> TASK TO COMPLETE: Please return the whole listing, character for character.

> COLLECTED DATA:

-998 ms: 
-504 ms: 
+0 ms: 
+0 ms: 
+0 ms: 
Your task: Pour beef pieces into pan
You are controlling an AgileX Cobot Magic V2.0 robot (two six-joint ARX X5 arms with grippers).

> YOUR SOLUTION:
-998 ms: 
-504 ms: 
+0 ms: 
+0 ms: 
+0 ms: 
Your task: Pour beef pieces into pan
You are controlling an AgileX Cobot Magic V2.0 robot (two six-joint ARX X5 arms with grippers).

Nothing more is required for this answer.